Detox one's heavy mind
I can't remember a time when it was not normal to live in my head this way. To sit on the floor of the bathtub and be content with not washing up or being active in anything in particular. This was my Nirvana. Existing in the primordial birthplace of everything that could be seen by me. The world that I knew could be brought here in secret and picked apart for anything salvageable. The fears and curiosities that I harbored in my heart could be pulled out and aired in the analytical breezes that let me breath.
Here I stare at the white sun and breath the cleanest sunlight into the pinkest lungs and my heavy skin drops like silks around my ankles. All the hardness in my eyes sands away in the lustrous air of this place and the sight of the outside gently tickles the newly exfoliated corneas. You and your life amuse me. I smile and my bright heavy cheeks vaporize letting my rosiness float up into the sky like a cloud.

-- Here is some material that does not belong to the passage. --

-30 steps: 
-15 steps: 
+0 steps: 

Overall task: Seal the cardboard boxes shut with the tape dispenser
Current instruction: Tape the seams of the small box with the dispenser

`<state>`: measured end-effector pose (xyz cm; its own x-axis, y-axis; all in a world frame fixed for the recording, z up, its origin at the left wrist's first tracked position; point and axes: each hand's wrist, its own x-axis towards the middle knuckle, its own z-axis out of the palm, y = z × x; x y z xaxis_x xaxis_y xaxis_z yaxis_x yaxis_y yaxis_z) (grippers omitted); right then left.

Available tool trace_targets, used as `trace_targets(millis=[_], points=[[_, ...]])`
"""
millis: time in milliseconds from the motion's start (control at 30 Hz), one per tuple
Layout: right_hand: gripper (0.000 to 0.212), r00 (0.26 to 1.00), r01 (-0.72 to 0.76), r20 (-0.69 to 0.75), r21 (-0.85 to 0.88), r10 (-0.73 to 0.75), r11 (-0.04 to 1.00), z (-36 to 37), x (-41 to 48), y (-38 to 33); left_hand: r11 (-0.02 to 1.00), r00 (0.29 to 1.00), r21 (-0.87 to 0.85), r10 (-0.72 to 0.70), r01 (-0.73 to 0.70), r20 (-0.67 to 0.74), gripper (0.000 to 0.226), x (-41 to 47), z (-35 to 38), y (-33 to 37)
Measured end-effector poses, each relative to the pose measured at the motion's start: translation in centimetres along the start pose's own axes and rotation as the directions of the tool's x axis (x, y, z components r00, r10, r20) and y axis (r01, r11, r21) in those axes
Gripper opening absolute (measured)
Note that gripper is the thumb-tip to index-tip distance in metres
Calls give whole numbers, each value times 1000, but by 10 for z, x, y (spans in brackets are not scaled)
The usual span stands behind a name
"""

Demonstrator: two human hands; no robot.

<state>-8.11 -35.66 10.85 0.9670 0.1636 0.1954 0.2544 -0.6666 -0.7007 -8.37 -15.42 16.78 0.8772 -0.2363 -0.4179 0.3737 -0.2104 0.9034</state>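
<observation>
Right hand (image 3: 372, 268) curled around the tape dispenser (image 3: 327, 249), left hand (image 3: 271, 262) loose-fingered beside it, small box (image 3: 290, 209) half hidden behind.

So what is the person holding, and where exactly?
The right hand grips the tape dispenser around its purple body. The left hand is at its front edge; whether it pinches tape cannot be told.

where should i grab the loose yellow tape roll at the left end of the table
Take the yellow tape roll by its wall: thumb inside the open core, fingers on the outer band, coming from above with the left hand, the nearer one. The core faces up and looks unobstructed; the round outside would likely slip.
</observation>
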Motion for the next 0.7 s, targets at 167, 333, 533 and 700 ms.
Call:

My weightlessness surprises me and my round ball of a stomach pops and shimmers off in the leafy, dancing wind. I stretch down to my toes and they melt softly into the shining carpet of green. I feel the sun coming closer to my cheek, It's warmth tingles in my breast.

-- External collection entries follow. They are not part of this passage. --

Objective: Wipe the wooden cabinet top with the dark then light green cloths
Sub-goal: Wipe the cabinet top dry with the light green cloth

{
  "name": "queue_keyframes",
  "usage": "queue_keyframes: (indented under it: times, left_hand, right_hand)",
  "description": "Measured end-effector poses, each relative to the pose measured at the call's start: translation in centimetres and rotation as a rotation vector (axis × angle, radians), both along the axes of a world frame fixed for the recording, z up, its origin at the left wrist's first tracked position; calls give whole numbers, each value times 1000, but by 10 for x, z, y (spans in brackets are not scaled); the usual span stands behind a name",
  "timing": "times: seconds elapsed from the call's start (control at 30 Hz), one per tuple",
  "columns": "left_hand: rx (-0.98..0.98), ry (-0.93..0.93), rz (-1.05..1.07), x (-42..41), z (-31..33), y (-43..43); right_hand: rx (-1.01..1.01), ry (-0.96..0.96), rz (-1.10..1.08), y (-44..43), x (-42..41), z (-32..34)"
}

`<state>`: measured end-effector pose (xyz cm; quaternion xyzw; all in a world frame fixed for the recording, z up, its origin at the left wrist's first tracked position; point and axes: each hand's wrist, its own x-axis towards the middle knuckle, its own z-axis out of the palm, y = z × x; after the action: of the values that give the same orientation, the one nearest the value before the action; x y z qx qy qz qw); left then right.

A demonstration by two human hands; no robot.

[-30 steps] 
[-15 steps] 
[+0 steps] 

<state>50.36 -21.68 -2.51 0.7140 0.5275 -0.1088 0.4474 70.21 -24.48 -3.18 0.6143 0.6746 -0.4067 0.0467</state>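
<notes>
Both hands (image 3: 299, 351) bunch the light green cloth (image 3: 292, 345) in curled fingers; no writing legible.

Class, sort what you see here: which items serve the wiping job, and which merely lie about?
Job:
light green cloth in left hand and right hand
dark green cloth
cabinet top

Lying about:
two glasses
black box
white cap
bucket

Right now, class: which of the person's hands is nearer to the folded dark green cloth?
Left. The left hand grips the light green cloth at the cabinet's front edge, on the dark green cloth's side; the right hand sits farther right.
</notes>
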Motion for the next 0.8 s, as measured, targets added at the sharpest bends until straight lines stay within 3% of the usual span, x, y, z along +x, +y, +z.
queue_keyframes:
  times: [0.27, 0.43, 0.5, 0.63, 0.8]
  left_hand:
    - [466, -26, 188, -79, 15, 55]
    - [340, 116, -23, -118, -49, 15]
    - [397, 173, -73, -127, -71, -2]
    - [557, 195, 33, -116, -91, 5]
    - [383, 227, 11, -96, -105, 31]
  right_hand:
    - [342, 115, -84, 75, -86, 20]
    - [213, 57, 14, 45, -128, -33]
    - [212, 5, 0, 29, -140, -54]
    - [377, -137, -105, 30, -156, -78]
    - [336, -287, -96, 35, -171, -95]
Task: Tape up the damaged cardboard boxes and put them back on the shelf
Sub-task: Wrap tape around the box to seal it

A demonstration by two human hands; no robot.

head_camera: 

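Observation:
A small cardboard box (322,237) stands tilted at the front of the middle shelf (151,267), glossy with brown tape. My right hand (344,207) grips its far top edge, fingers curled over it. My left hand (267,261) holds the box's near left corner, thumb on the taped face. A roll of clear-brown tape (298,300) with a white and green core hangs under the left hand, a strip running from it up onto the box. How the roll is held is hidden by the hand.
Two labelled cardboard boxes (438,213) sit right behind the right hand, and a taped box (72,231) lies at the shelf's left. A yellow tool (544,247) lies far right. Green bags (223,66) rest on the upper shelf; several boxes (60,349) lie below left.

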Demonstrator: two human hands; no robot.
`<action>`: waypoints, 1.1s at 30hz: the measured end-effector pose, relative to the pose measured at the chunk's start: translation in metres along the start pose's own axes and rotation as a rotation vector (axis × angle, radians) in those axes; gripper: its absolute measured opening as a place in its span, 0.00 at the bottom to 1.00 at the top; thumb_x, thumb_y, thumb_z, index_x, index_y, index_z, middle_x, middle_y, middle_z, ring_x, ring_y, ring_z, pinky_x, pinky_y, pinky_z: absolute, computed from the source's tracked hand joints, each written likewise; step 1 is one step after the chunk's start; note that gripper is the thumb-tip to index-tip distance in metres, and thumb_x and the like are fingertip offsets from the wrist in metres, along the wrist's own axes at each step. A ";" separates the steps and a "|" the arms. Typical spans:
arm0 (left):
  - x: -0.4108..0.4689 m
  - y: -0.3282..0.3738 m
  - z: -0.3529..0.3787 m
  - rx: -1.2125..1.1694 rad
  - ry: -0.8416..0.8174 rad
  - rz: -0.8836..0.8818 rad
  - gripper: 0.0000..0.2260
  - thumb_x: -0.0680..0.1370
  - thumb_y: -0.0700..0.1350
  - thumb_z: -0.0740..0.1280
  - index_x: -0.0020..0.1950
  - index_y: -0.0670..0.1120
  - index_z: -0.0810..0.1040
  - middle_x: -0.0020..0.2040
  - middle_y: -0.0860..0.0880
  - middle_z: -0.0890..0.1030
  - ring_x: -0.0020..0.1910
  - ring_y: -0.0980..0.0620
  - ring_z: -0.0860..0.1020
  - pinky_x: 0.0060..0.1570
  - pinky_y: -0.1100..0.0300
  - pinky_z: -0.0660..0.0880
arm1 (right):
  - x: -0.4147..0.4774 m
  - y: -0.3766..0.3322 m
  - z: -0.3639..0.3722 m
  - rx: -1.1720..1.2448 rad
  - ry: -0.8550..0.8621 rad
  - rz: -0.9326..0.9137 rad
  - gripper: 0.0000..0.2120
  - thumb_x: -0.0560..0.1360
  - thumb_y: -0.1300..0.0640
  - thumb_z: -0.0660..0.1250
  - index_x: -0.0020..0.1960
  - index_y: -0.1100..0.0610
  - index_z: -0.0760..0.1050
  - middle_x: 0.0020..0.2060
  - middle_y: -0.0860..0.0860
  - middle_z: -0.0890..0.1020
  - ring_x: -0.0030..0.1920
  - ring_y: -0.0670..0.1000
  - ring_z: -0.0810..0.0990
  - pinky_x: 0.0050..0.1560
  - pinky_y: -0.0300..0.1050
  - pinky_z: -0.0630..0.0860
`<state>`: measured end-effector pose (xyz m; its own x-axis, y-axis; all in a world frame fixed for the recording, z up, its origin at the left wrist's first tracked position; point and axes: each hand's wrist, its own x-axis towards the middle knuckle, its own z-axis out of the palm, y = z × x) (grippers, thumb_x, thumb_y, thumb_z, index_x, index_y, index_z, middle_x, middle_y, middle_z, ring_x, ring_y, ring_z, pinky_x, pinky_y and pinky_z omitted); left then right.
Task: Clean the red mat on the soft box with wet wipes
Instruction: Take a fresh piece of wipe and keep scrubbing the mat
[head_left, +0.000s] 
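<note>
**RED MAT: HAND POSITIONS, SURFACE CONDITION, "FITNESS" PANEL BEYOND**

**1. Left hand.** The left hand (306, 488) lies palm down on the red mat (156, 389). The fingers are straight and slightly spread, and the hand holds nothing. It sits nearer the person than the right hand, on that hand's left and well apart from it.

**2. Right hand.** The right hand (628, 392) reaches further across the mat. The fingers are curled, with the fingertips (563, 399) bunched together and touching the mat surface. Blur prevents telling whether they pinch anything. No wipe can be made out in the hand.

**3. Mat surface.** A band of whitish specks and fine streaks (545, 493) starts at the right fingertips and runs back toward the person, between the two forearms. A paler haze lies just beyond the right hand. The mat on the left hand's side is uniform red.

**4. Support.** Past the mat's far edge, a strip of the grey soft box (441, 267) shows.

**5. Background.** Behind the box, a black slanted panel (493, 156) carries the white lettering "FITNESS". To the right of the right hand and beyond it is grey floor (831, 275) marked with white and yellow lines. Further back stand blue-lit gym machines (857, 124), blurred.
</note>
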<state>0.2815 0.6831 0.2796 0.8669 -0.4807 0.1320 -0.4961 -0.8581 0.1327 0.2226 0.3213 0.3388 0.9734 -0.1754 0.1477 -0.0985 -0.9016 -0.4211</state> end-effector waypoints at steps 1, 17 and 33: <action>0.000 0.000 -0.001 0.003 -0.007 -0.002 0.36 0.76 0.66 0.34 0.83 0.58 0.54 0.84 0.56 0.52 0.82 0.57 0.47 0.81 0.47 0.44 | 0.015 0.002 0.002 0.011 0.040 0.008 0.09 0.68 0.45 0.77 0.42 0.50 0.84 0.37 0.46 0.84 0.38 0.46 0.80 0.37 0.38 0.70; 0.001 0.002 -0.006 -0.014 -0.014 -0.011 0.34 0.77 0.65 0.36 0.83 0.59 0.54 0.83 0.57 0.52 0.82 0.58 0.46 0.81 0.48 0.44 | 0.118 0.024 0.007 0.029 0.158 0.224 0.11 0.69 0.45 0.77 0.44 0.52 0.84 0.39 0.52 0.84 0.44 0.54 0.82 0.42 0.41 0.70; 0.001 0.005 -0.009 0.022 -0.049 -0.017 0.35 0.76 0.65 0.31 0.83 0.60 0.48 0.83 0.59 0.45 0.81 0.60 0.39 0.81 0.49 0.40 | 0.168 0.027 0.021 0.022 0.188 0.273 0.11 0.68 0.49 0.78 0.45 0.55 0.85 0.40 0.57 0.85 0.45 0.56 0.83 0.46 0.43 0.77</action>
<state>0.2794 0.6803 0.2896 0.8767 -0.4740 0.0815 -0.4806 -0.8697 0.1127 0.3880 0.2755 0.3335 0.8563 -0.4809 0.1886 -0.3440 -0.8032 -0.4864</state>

The sun welcomes my mind into its crenelated recesses, to tumble on my back down its tubes and crevices. I breath out my happiness at the sun and I tells me that I am right. That my mind and body and breathing place are right. The sun is in my breathing and it glows with the sunshine of my heart. The sun is my muse in the sky that follows me here to my breathing place, the place in the sky where I can lay out my day on a blanket and wrap it up again when I'm done. The sun is the bright heart that can hear when my eyes fall heavy on anything that is nothing to me. The shoulder that I lean on when I need to detox my heavy, heavy eyes. It helps my off with my heavy, heavy skin. It pumps air into my sinuses and holds me up as I float in my fluffy, light mind.

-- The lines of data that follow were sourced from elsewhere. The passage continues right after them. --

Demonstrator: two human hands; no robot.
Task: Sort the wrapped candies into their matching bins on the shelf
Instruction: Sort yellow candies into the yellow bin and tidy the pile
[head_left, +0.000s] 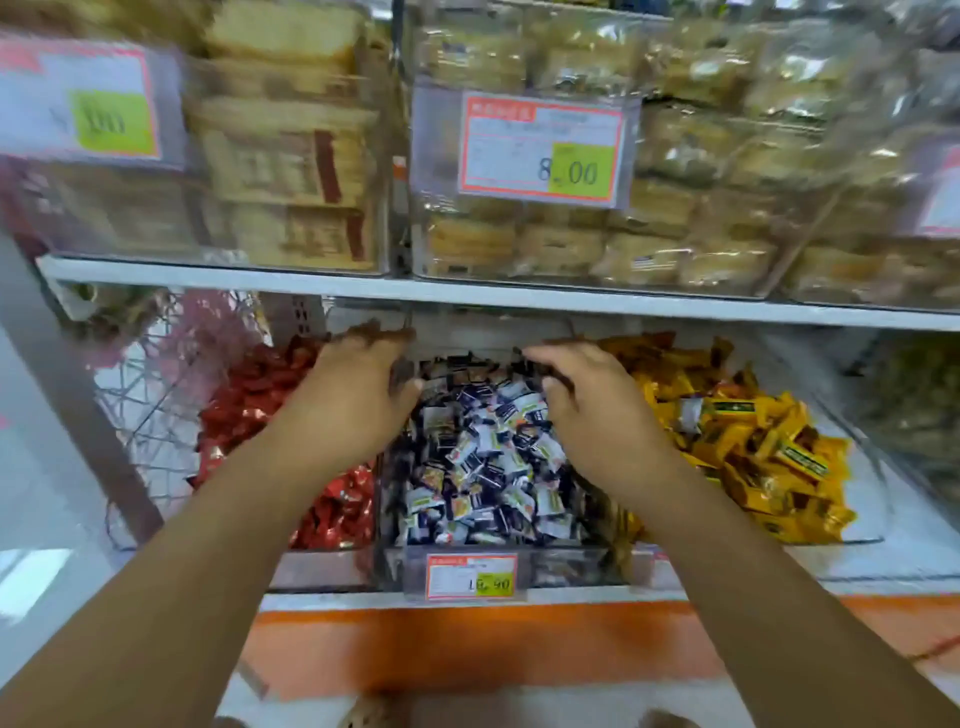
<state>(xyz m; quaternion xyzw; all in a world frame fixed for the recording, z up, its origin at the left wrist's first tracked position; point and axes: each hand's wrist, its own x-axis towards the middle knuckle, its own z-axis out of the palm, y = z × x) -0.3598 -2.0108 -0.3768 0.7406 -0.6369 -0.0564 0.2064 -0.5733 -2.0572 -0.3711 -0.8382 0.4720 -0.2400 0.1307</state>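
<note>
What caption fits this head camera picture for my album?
The left hand and right hand reach over the middle bin of blue-and-white candies, flanked by red candies and yellow candies.

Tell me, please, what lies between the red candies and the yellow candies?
In the head view, a clear bin of blue-and-white candies sits between them, with the left hand and right hand over its far end.

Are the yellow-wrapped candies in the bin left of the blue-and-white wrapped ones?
No, the yellow-wrapped candies lie right of the blue-and-white wrapped candies; red-wrapped candies lie left.
</note>
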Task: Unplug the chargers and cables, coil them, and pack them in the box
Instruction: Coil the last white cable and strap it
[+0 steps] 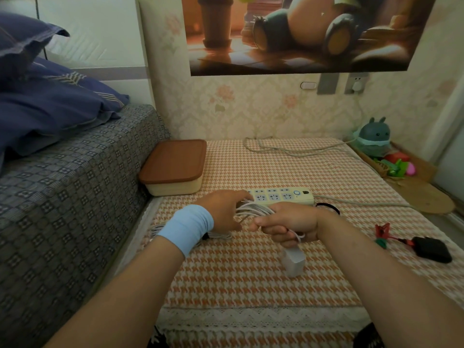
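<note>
thin white cable [253, 210] is bunched in loose loops between both hands, above the woven houndstooth cloth [251, 285]. right hand [288, 224] is fisted round the bundle, a boxy white charger [293, 262] dangling beneath. left hand [221, 212] curls its fingers on the loops. cream rounded box [173, 188], smooth brown lid [175, 159] on, sits back left beside the bed [75, 184].

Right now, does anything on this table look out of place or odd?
Nothing damaged or spilled. The white charger dangles loose below the right hand, which grips the coiled white cable. The box has its lid on, and a black charger lies apart on the right.
</note>
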The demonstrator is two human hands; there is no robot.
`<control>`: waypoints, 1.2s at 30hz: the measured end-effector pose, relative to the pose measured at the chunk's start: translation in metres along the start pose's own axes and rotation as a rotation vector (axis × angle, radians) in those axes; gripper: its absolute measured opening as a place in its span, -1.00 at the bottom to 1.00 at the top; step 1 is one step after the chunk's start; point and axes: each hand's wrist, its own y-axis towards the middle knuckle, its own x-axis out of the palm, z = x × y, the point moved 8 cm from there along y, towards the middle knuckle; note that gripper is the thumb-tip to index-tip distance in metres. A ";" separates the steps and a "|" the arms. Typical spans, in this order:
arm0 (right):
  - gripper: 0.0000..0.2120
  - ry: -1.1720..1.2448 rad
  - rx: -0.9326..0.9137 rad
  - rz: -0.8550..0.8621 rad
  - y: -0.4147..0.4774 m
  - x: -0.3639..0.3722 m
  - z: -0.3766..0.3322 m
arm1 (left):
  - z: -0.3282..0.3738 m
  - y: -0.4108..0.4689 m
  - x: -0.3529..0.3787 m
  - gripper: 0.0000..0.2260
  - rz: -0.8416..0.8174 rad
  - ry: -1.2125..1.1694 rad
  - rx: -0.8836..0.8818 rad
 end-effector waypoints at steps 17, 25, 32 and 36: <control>-0.83 -0.434 -0.154 0.421 0.002 -0.040 -0.016 | -0.007 -0.010 0.011 -0.66 -0.243 -0.376 -0.208; -0.67 -1.238 -0.504 0.737 0.001 -0.014 -0.045 | -0.016 -0.020 0.015 -0.54 -0.289 -0.766 -0.224; -0.88 -0.608 -0.273 0.487 0.030 -0.005 -0.019 | -0.024 -0.028 0.007 -0.63 -0.266 -1.066 -0.150; -0.73 -0.429 -0.133 0.388 0.031 -0.003 -0.012 | -0.025 -0.025 0.010 -0.69 -0.244 -1.223 -0.175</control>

Back in the bathtub the sun is farther away than it had appeared, an object in an eyeglass.
My cold, heavy skin drips and my eyes cloud with the return of the bundled up day.
My face seems weighed down with thick heaviness in my cheeks. The light in my lungs glimmers with sterility and wavers to the beat of the outside. The light I breath now has come from a lesser sun than the one that shines brightest in the darkness. This outside sun is louder and tells my nothing encouraging, nothing that couldn't be found in my bundled up day.